Certains cherchent sincèrement et avec acharnement de nouvelles voies pour atteindre démocratiquement des objectifs culturels qu’ils constatent ne pas remplir aujourd’hui.
D’autres rêvent d’actions bien définies d’un point de vue technocratique, des processus « surs et fiables », en laissant de côté l’expérimentation menée avec les gens concernés.
Et il y en a qui respectent l’austérité économique instituée en valeur sure – pour certaines couches de la population seulement !-, et qui barrent, éliminent, réduisent parfois même jusqu’à zéro les budgets publics consacrés à la culture et en particulier ceux consacrés à la démocratie culturelle.
Depuis 2014, Banlieues d’Europe s’est vu refuser des subventions européennes qu’elle obtenait auparavant pour son travail de réseautage européen ; comme pour nombre d’acteurs culturels, d’autres subsides ont été soit réduits soit ils font l’objet d’examens administratifs que ne semblent pas aboutir : report de décisions, délais non respectés, information a posteriori.
Contrainte à une gestion à très court terme et au manque de financement, Banlieues d’Europe a été forcée de cesser ses activités en ce mois d’août 2015.
Pour notre Réseau, c’est maintenant l’heure où des milliers de pages sont déchirées.
Ces pages déchirées, ce sont celles qui ont été écrites et enluminées par nos membres et les invités que nous n’avons eu de cesse, pendant vingt-cinq ans, de rencontrer, de donner à connaître et à voir, de mettre en contact, de valoriser. Ces pages, ce sont celles des créations artistiques de simples citoyens de nos quartiers, de nos villes, de nos campagnes qui ont travaillé, créé, exprimé l’utopie par les couleurs, les mots, le mouvement, les formes, les images, les reconfigurations d’espaces publics, la musique, le cinéma, les sons, de nouveaux medias, la convivialité, la rencontre et la diversité culturelle reconnue dans les faits.
Pour reprendre les propos d’Edgar Morin, aujourd’hui en Europe, « à aucun moment, on ne voit la métamorphose, par contre, les processus de décomposition sont là »[2]. Plus que jamais, nous pensons – car nous l’avons vécu et observé -, que les renc ontres artistiques que nous avons organisées ont été sources de métamorphoses positives.
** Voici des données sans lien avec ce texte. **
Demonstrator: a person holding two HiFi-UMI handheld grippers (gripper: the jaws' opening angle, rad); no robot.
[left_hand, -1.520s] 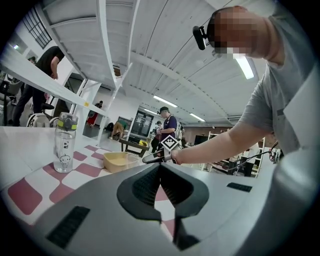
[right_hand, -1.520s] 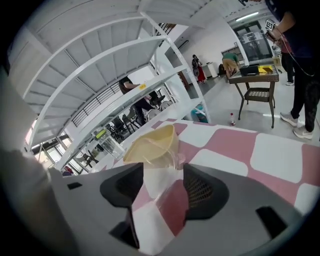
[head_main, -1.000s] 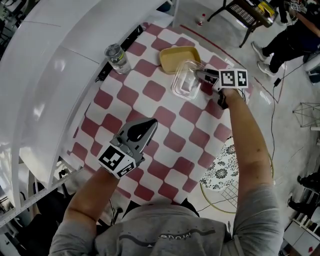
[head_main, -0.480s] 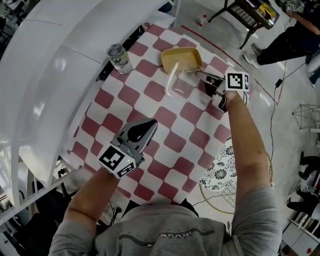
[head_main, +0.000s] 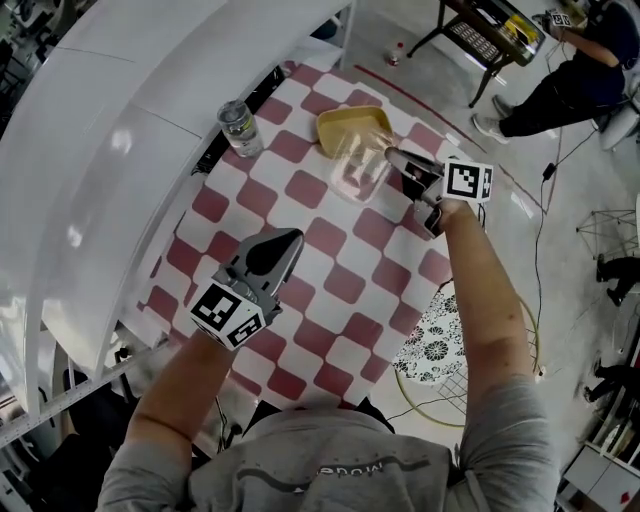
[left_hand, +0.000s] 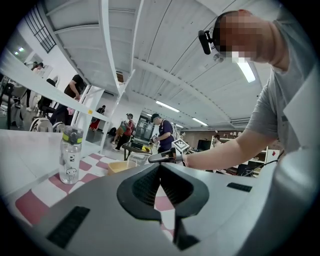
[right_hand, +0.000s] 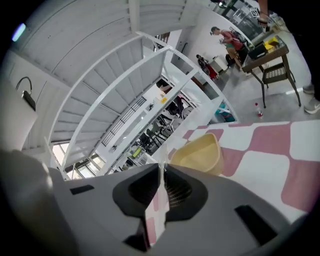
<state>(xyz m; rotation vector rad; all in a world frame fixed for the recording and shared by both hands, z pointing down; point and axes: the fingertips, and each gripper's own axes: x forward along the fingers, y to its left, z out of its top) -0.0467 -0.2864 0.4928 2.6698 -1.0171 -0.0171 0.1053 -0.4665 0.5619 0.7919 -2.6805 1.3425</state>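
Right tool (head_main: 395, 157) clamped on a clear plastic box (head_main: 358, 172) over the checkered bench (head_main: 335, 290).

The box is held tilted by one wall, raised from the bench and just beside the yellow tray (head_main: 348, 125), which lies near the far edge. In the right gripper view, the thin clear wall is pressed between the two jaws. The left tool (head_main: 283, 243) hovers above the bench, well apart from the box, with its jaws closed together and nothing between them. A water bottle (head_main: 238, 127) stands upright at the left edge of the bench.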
Plus que jamais, nous pensons que la reconnaissance sociale et culturelle de chaque individu, par lui-même et par ses concitoyens, se réalise dans sa capacité à s’exprimer dans différents langages artistiques et dans la gratuité de cette expression. Plus que jamais nous sommes fiers de nous être assemblés à vous tous qui constituez ce réseau.
L’association Banlieues d’Europe s’arrête
Que vivent son esprit et les liens merveilleux que ce réseau a créés, qu’ils vivent au-delà des institutions et des subventions, qu’ils vivent au-delà de nos mémoires.
Qu’ils vivent dans le cœur et les rêves des gens : à côté des profits, en dehors des règles définies par le néolibéralisme et les prétendues uniques lois du marché économique.
Qu’ils vivent contre des idéologies massacrantes. Qu’ils vivent encore comme une résistance nourrie des émotions de joie et de bonheur, de révolte, pétrie des espoirs que nous avons touchés de si près pendant ces vingt-cinq années de présence et d’action du Réseau Banlieues d’Europe.
Yvette Lecomte, Présidente de Banlieues d’Europe
[1] Sic. Expression utilisée par un de nos interlocuteurs institutionnels
[2] In Le Soir, L’entretien : « Les politiques suivent un mauvais chemin », 19 août 2015.